Every line holding the string "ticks" should be copied out of the listing.

**********

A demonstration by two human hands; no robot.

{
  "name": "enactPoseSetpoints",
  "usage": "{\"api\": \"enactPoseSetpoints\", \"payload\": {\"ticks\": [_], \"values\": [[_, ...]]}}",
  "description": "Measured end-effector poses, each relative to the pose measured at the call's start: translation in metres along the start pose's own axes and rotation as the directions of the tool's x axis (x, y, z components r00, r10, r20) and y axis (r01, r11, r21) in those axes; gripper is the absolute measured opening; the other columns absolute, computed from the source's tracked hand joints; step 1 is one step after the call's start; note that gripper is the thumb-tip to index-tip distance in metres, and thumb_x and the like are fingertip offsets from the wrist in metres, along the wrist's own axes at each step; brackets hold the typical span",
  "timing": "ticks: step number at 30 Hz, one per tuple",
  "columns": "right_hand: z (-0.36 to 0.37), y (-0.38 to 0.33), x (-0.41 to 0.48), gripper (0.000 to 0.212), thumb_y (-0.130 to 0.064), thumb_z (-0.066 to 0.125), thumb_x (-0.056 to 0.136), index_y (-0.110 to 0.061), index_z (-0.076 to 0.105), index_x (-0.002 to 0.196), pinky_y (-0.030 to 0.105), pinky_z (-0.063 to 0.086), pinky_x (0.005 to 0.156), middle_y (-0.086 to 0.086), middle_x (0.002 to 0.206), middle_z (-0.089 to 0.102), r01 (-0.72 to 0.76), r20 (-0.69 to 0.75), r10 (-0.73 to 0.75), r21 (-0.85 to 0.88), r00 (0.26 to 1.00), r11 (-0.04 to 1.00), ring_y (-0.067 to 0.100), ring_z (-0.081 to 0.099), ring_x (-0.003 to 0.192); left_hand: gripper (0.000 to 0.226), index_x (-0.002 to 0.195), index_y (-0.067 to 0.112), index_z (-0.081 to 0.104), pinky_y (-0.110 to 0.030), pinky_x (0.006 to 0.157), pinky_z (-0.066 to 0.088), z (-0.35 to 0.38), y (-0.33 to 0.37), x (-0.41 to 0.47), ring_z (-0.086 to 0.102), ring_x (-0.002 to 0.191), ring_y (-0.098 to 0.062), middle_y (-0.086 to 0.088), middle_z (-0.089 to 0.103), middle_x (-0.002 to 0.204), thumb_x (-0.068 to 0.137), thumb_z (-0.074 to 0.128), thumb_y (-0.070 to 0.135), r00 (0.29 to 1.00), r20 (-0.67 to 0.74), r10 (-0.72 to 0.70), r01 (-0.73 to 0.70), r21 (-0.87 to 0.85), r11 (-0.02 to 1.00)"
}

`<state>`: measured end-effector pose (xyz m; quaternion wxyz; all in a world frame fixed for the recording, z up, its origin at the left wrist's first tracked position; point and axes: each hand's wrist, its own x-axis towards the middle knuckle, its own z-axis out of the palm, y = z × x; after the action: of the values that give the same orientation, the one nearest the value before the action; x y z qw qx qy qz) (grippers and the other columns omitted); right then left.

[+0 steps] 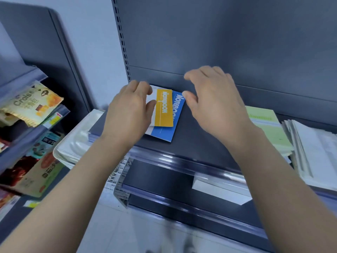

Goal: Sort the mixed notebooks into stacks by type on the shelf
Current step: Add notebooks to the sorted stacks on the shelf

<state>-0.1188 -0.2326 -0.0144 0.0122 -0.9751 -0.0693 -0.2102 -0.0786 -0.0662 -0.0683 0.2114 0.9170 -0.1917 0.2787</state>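
A yellow-and-white notebook (164,108) lies on top of a blue-and-white notebook (172,123), both on the dark shelf (200,141) near its back left. My left hand (130,112) rests on the yellow notebook's left part, the thumb touching its white cover. My right hand (213,103) hovers just right of the two notebooks with fingers loosely curved and nothing in it. A green notebook stack (268,128) sits further right on the shelf.
A pile of white notebooks (313,152) fills the shelf's right end. A white tray (78,141) sits at the shelf's left end. Snack packets (31,105) hang on the neighbouring rack at left. A white notebook (218,190) lies on the lower shelf.
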Motion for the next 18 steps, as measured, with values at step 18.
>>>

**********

→ Answer for the task
  "usage": "{\"api\": \"enactPoseSetpoints\", \"payload\": {\"ticks\": [_], \"values\": [[_, ...]]}}",
  "timing": "ticks: step number at 30 Hz, one per tuple",

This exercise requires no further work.